- Supreme Court of the United States

Argued February 25, 1985 Decided June 26, 1985
- Full case name: Phillips Petroleum Company v. Shutts et al.
- Docket no.: 84-233
- Citations: 472 U.S. 797 (more) 105 S. Ct. 2965; 86 L. Ed. 2d 628; 1985 U.S. LEXIS 104

Court membership
- Chief Justice Warren E. Burger Associate Justices William J. Brennan Jr. · Byron White Thurgood Marshall · Harry Blackmun Lewis F. Powell Jr. · William Rehnquist John P. Stevens · Sandra Day O'Connor

Case opinions
- Majority: Rehnquist, joined by Burger, Brennan, White, Marshall, Blackmun, O'Connor
- Concur/dissent: Stevens
- Powell took no part in the consideration or decision of the case.

= Phillips Petroleum Co. v. Shutts =

Phillips Petroleum Co. v. Shutts, 472 U.S. 797 (1985), was a conflict of laws case decided by the United States Supreme Court.

==Facts==
Phillips Petroleum Company was sued in a class action lawsuit in Kansas for overdue interest payments. The lawsuit was joined by plaintiffs from all fifty U.S. states. The Kansas courts applied Kansas law to determine the legal liability of the defendant and remedies as to all plaintiffs, including the 97% who had no contacts with Kansas. Phillips appealed, arguing that the trial court had to look to the laws of different states for different plaintiffs. The Kansas Supreme Court upheld the decision, finding that it is permissible for the absent plaintiffs to have less contact with Kansas than the defendants, and that these plaintiffs have chosen Kansas law. The Kansas Supreme Court found that forum law controlled absent 'compelling reasons' for another law to control, comparing the suit to one against a 'common fund' in Kansas.

Phillips also noted that many of the absent plaintiffs were absent because they were deemed to have 'consented' to be represented by the class representative by not returning a form to opt-out of the litigation. Phillips contended that failure of the absent plaintiffs to request exclusion can not equal consent, and therefore that the Kansas court has no jurisdiction over the claims of absent plaintiffs. Phillips asserted that adverse decisions of Kansas court may bind absent plaintiffs by res judicata.

==Issues==
The Supreme Court addressed two questions. The first was whether the use of Kansas law for all plaintiffs violated Fourteenth Amendment Due Process, or the Full Faith and Credit Clause. The second was whether it was sufficient to distribute a form and then deem the recipients to be a party to the litigation if they did not opt out of the litigation.

==Result==
The Supreme Court held that the defendant's desire is irrelevant, otherwise forum shopping would rule. However, it also found that the state can not use assumption of jurisdiction as weight towards applying its own law.
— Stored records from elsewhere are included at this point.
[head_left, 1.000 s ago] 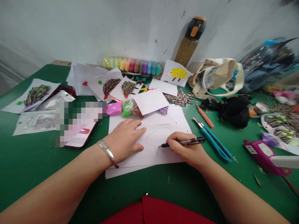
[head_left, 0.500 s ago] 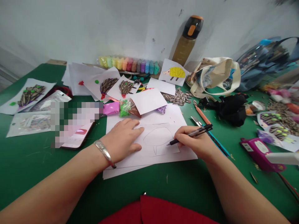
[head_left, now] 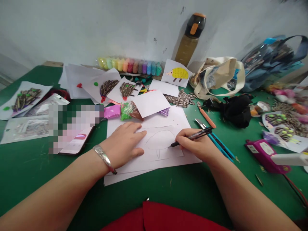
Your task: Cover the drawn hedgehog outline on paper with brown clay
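Sketched dome (head_left: pixel 160 140) lies crosswise between our hands, folks: right hand (head_left: pixel 192 142) pinches a black pen (head_left: pixel 199 133), tip near the dome's lower-right edge; left hand (head_left: pixel 125 140) rests palm-down, gripping nothing.

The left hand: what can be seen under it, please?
White paper extends beneath the left hand and shows beyond its edges. Any marks directly under the hand are covered.

The pen (head_left: pixel 198 134) is showing mostly black against white paper (head_left: pixel 154 139); far packets (head_left: pixel 130 65) are running from yellow to teal.
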A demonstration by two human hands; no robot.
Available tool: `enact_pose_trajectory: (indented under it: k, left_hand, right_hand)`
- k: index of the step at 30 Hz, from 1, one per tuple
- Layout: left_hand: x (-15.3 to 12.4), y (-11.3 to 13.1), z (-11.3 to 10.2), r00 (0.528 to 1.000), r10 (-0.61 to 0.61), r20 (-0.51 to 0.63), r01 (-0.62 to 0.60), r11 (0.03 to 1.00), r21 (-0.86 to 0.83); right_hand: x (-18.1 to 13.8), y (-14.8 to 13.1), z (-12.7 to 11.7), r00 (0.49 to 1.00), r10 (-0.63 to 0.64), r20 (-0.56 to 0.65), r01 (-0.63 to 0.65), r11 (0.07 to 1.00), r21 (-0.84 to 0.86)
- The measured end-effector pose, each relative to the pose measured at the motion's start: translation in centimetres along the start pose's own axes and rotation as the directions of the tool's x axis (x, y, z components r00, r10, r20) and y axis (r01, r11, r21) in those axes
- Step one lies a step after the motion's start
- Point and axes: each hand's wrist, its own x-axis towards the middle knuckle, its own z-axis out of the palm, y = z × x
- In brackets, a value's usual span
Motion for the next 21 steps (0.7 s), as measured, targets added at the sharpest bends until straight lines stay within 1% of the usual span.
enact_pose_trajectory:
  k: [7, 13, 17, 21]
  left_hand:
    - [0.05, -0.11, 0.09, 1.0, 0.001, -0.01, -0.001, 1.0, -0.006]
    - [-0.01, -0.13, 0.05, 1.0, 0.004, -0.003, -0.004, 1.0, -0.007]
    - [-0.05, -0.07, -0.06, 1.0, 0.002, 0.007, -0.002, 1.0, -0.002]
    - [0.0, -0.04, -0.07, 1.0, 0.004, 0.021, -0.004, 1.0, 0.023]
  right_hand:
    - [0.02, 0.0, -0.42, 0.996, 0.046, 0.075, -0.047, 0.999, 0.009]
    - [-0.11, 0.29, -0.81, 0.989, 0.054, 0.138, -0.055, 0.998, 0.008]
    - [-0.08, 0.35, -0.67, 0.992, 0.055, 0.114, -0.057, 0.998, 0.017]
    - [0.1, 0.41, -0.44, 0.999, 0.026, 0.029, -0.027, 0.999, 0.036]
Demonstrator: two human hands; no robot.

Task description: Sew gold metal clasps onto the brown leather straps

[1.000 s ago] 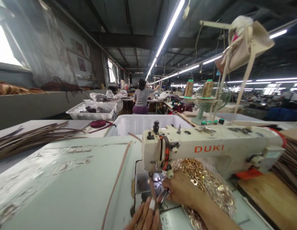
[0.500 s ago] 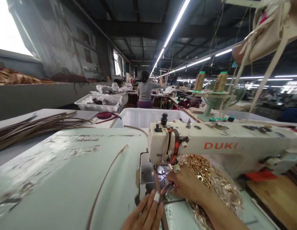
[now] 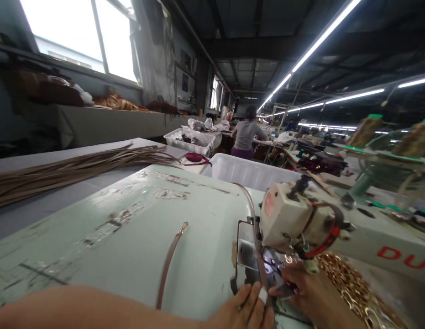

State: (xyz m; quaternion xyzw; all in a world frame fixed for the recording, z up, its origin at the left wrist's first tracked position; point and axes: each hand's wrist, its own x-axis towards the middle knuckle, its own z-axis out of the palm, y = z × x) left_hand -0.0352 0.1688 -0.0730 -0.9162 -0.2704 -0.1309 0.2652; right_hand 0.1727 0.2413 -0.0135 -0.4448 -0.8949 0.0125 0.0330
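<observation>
A long brown strap (image 3: 260, 258) runs lengthwise past the needle area of the sewing machine (image 3: 282, 224). My left hand (image 3: 246, 310) presses its fingers together on the strap's near part; one finger wears a white wrap, and the thumb is hidden. Beside it, under the machine arm, my right hand (image 3: 303, 285) is closed around small metal thread snips (image 3: 285, 291), whose blades point left toward the strap. The snips are partly covered by the fingers. Another brown strap (image 3: 168, 262) with a gold clasp (image 3: 184, 227) at its end lies on the pale green tabletop (image 3: 205, 265).
Gold metal hooks (image 3: 349, 283) are heaped in clear plastic right of my right hand. A bundle of brown straps (image 3: 78, 171) lies at the left. Behind the table stands a white bin (image 3: 249, 170). Farther off, a person in grey (image 3: 244, 137) sits at another table.
My view has swung left, so the machine and both hands appear farther right, and my left forearm has come into view. Both hands keep their places at the strap and snips.
</observation>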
The use of Kansas law for all plaintiffs was held to be arbitrary and unfair; Kansas must consider the law of each state from which parties have come.

As for the opt-out issue, fewer burdens on plaintiffs means less Due Process required, so opt-out was permissible.

Court notes that individual stakes are too small for the case to be brought as anything but a class action – no one would go to the expense of suing for $100, so plaintiffs get no day in court other than this action. Opt-out is enough, so long as state provides a process where absent plaintiffs get notice and opportunity to be heard.

As for minimum contacts, class action plaintiffs need no contacts if they consent to jurisdiction.

===Concurring opinion===
Justice Stevens wrote that Kansas actually did examine laws of other states and found no direct or substantive conflict; ergo, no problem with Kansas applying Kansas law.